I heard part of an interview with Dr. Steyer on the "Think" program on KERA in Dallas / Fort Worth. The following are some thoughts in response to what I heard in that interview. My daughter is grown and on her own, so no longer needs me to set guidelines for her use of technology, but I've nonetheless given the issue of technology use by children a great deal of thought, and am sharing my thoughts about what I'd do, if I were responsible for a young person.
First, since I believe most values and behavior patterns are "caught", rather than taught, I expect I'd make certain that I was modeling for my child the behavior that I wanted my child to develop. In this instance, if I expected my child to limit use of technology, whether computer, or smart phone, or texting (gonna have a problem with that one; I don't text, and don't expect I ever will), then my child needs to see me limiting my own use of these items. My limits don't have to be the same as the limits for my child, but it's not reasonable to expect my child to learn to set reasonable limits on technology use if I show no signs of having any limits whatsoever.
In the interview, I think I heard a proposed limit on use of technology of a couple of hours a day. I expect that I'd be a bit more discriminating than to set a firm limit. Not all uses of technology are created equal. When the technology is an part and parcel of a shared activity with interpersonal interaction, like several members of a family watching a contest involving the favorite sports team, or watching programming with obvious educational content, such as one might find on the National Geographic, or History channels, or a classic motion picture, or use of technology in support of educational activities (using Wikipedia or Google books to find materials for a school paper) I would not count such activities against the time limit. Solo time with technology, with no or limited direct face to face interpersonal interaction would be limited to 30 minutes, or an hour a day. By the way, I strongly advocate that the technology should be kept in a public, common space.
In general, I support regulation and legislation intended to prevent bullying, not because of any expectations that these laws or regulations will stop bullies, but only because in US culture, regulations and legislation are the only method available to communicate the sense of our collective. I harbor no illusions, however that regulation or legislation are going to stop bullying.
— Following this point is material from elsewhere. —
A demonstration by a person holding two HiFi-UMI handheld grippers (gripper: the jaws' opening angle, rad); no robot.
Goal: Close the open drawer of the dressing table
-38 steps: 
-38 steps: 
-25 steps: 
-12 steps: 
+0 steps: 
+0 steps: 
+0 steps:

Since that's the case, it is incumbent upon parents to raise their children to understand how words and actions can hurt other people, so that they can refrain from engaging in those behaviors, on the one hand, and on the other, to raise their children with coping skills to enable them to deal with hurtful things other people may say or do, whether inadvertently or on purpose, in a manner that when a child is the target of such acts, the child knows other methods of coping with them, other than sinking into despair, and self destruction.
It's also important to teach children the importance of privacy and discretion from an early age. A child who is taught, and learns, that there are some things that one doesn't need to share with everyone, and who has learned how to exercise discretion on who can be trusted, and who needs to know, will have far fewer problems than someone who has not mastered these skills. In like manner, I believe that children can be taught to be comfortable with their personhood, and self image, so that the impulse to mimic celebrities may be reduced. I think one way to do this is for parents to be closely involved with their children and provide necessary guidance. A son looking at an advertisement for a particular brand of sports shoe, and a daughter looking at an advertisement for beauty aids, on the other, present a parent with the opportunity to help the child develop the critical thinking to perceive that the sports shoe is unlikely to give any boost to athletic ability, and that the cosmetics cannot make the daughter more beautiful than she already is.
As for telecommunications, in the olden days, if my daughter was going out anyplace, I would have made sure that when she left the house, she had the means to make phone calls home, or to a cab company, and that she had the means to get a cab home, if need be. This is a much less useful game plan these days, partly due to the disappearance of many of the pay phones. So today, I'd have a wireless phone (NOT a smart phone, just an old fashioned device that will make calls, and for which there is no text or data plan) that I would give her so that should there be a situation where she feels uncomfortable (or perhaps where I feel uncomfortable), we can reach each other if need be. As to texting, if my daugher or son were to be able to convince me that they needed a message plan, part of the negotiations would cover the point at which they were responsible for paying for the usage charges.
Finally, I would not prohibit a child old enough and with enough maturity to use it responsibly, from making use of some social media. For me, Facebook is unlikely ever to factor in this, as when I first looked at Facebook's Terms of Service agreement years ago, I found it seriously lacking, and in subsequent reviews, I've not felt it got any better. I'm sure there are social media sites that are vastly more appropriate for children, though, and I would be much more comfortable with a child honing any necessary skills on these sites.